I preferred to photograph in the older, more historic parts of the cemetery where ornate tombs lay abandoned and statues of angels and elaborately carved gravestones stood crumbling, overgrown with ivy and ferns. Beneath my feet I could feel the roots of the old trees pushing up beneath the soil, wrapping themselves around the edges of the graves and iron fences, forcing them upwards. Above, the entangled bent branches of old trees formed arches like tall church windows and the crumbling stone softened the gaze and posture of the stone angels, making them more human-like.

As the seasons shifted, so did the views.
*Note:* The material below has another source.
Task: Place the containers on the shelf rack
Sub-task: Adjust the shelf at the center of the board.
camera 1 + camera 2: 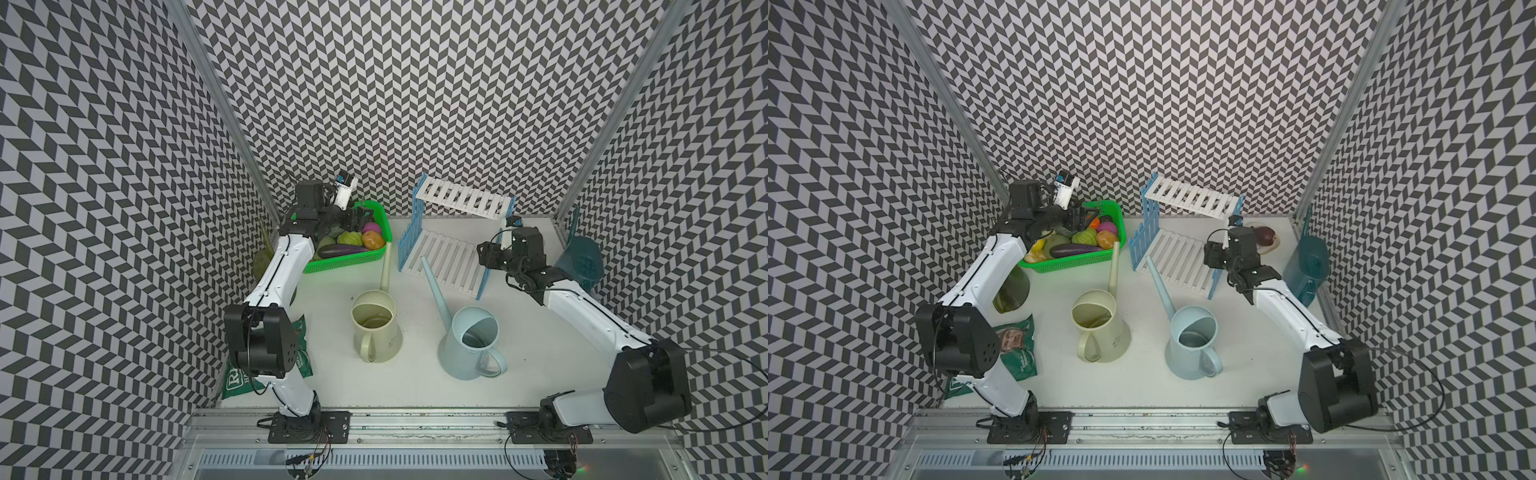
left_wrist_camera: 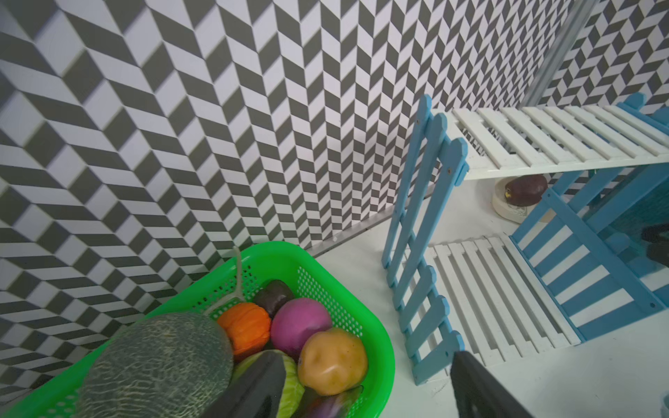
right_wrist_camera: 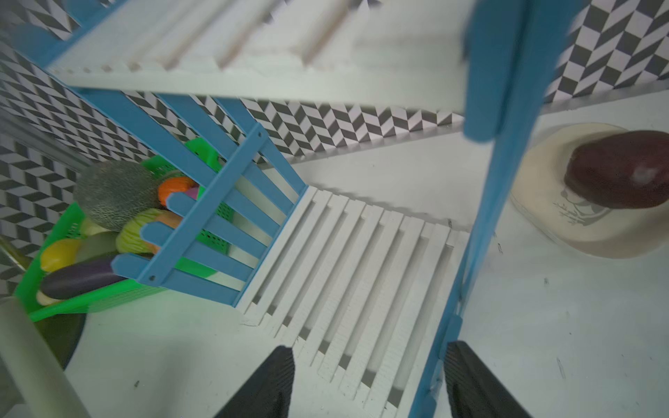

In fall and winter, the leaves fell away to reveal pieces of the cemetery I hadn’t seen before only to grow back over the parts I had.

Here for the first time, I witnessed how nature, left to its own devices, would eventually draw everything back into itself in an act of regeneration. This shape-shifting is what I loved.

It was here that I first learned to photograph. I would place the camera in front of my eyes and try to capture the beauty I saw using different ISOs, f-stops and lenses. I experimented. I allowed myself to get lost.

February and March were my favourite months to visit the cemetery because this is when the crows would return en masse. One of my favourite memories is watching a murder of crows circling, cawing and then spiralling down to feed on bread that an old woman had laid out for them. There must have been fifty to a hundred crows.

Olšany, despite being a place of death and sadness, was also teeming with life.